La comparaison du corps ou de l'édifice permettait déjà à l'apôtre Paul de souligner à la fois l'union et la diversité des chrétiens :

Comme nous avons plusieurs membres en un seul corps et que ces membres n'ont pas tous la même fonction, ainsi, à plusieurs, nous sommes un seul corps en Christ, étant tous les membres les uns des autres, chacun pour sa part. Et nous avons des dons qui diffèrent selon la grâce qui nous a été accordée. Est-ce le don de prophétie ? Qu'on l'exerce en accord avec la foi. L'un a-t-il le don du service ? Qu'il serve. L'autre, celui d'enseigner ? Qu'il enseigne. Tel autre, celui d'exhorter ? Qu'il exhorte. Que celui qui donne le fasse sans calcul, celui qui préside, avec zèle, celui qui exerce la miséricorde, avec joie. Que l'amour soit sincère. Fuyez le mal avec horreur, attachez-vous au bien. Que l'amour fraternel vous lie d'une mutuelle affection ; rivalisez d'estime réciproque. D'un zèle sans nonchalance, d'un esprit fervent, servez le Seigneur. Soyez joyeux dans l'espérance, patients dans la détresse, persévérants dans la prière. (Ro. 12, 4-12).

Mais il est aussi un phénomène nouveau dans le dialogue oecuménique : jusqu'à une époque encore relativement récente, il était considéré comme l'affaire des spécialistes et des théologiens, certaines démarches se trouvant même parfois bloquées par les institutions ecclésiales ; maintenant, il semble être devenu une affaire courante. Les jeunes, particulièrement, se refusent à reconnaître les distinctions : ils prônent le titre de chrétien, en rejetant plus ou moins l'identité catholique, orthodoxe ou protestante. Cette tentation de renier plusieurs siècles de traditions différentes peut présenter, malgré tous ses aspects les plus positifs, un risque de nivellement et donc d'appauvrissement.
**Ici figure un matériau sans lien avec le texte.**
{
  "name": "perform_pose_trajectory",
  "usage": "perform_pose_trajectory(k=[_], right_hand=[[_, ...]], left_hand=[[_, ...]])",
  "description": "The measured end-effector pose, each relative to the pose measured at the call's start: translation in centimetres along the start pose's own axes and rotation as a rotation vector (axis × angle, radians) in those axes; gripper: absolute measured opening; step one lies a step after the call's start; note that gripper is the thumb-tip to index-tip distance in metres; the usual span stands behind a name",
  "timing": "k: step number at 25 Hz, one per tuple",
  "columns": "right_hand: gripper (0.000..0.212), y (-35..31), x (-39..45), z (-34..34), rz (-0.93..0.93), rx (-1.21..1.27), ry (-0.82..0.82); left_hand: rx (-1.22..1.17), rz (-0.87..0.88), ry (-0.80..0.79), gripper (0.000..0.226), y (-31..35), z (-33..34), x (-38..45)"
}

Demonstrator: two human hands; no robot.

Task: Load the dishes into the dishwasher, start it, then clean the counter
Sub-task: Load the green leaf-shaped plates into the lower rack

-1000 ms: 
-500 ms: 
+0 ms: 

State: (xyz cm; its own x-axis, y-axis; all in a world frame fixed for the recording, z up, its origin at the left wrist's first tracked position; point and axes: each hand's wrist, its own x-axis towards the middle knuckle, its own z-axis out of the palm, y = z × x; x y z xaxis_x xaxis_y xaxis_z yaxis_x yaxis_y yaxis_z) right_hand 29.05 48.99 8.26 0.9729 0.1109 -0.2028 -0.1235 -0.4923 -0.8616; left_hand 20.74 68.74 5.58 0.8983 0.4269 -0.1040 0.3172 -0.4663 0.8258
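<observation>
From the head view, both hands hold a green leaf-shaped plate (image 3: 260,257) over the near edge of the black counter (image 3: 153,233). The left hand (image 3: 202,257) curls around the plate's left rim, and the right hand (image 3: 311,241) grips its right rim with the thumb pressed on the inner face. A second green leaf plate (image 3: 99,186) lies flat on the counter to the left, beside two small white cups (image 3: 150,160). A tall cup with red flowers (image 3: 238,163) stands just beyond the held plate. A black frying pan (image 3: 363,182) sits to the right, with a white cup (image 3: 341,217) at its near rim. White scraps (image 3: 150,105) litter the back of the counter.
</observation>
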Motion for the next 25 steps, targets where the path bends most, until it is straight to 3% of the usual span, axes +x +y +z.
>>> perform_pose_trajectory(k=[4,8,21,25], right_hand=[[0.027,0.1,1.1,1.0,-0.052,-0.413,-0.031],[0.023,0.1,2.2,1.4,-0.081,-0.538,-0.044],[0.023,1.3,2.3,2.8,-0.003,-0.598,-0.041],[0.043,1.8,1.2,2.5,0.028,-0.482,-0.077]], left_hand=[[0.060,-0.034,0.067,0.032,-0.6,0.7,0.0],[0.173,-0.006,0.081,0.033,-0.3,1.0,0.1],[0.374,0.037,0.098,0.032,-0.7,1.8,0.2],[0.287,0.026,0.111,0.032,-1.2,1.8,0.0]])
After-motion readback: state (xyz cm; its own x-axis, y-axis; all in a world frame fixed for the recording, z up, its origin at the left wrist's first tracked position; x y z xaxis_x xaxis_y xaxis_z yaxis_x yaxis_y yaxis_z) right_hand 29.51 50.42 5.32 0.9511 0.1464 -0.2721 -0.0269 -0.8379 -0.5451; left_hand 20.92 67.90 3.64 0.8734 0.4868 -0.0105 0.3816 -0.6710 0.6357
Les théologiens sont unanimes, quant à eux, pour affirmer que chaque Eglise possède quelque chose d'original qu'elle doit apporter dans l'édification commune, et qu'il serait scandaleux d'effacer : la spiritualité orthodoxe, l'attachement des protestants à l'Ecriture Sainte, le sens catholique de la tradition chrétienne. Il faut harmoniser l'unité et la pluralité ; c'est une rude tâche qui est encore à accomplir dans la marche vers une seule Eglise, riche de sa diversité, riche de la diversité des dons de Dieu, riche de la diversité des institutions humaines.